Гавана – чистый город. Кубинцы сами очень чистоплотны и аккуратны. За две недели я не видел ни одной аварии. Преступности нет. Хотя ночью гулять не рекомендуют. Встречаются попрошайки, говорящие на хорошем английском или французском. Старая Гавана – музей архитектуры колониальных времен, но живой, населенный живыми, абсолютно современными людьми.
*
Темнокожая девушка, в белоснежной свободной юбке и небрежно расстегнутой кофточке, вывешивает стираное белье на улице у подъезда. Она что-то напевает. Раскосые бархатные глаза внимательно следят за иностранцем. Я останавливаюсь, чтобы полюбоваться на привлекательную мулатку. Закуриваю. «Сигарету, амиго...?» – и кубинка направляется ко мне танцующей походкой.
Вдруг со второго этажа на белье обрушивается поток воды.
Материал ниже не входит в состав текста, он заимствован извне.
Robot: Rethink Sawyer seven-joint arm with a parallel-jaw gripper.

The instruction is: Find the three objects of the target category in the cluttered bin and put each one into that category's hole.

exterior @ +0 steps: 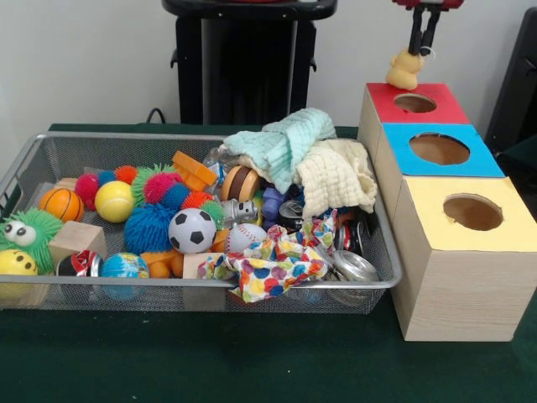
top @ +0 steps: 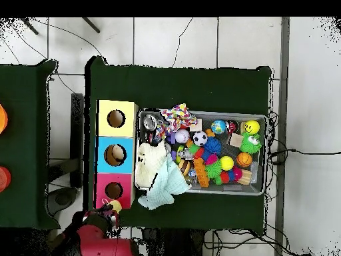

Растерянная прачка поднимает голову и что-то кричит. Из окна выглядывает озадаченная виновница, прижимая к груди пустой таз. Отставив таз в сторону и всплеснув руками, она начинает весело хохотать. Появляются улыбающиеся соседи. Хохочет и хозяйка белья, собирая его обратно в корзину.
*
Учеба и медицинское обслуживание на Кубе бесплатны. Вообще медицина очень сильная, особенно в области глазных заболеваний. Недавно, говорят, кубинские медики опробовали лекарство от диабета.
Сюда приезжают те, от лечения которых на Родине отказались. Желающие направляют письмо с диагнозом на имя Фиделя Кастро.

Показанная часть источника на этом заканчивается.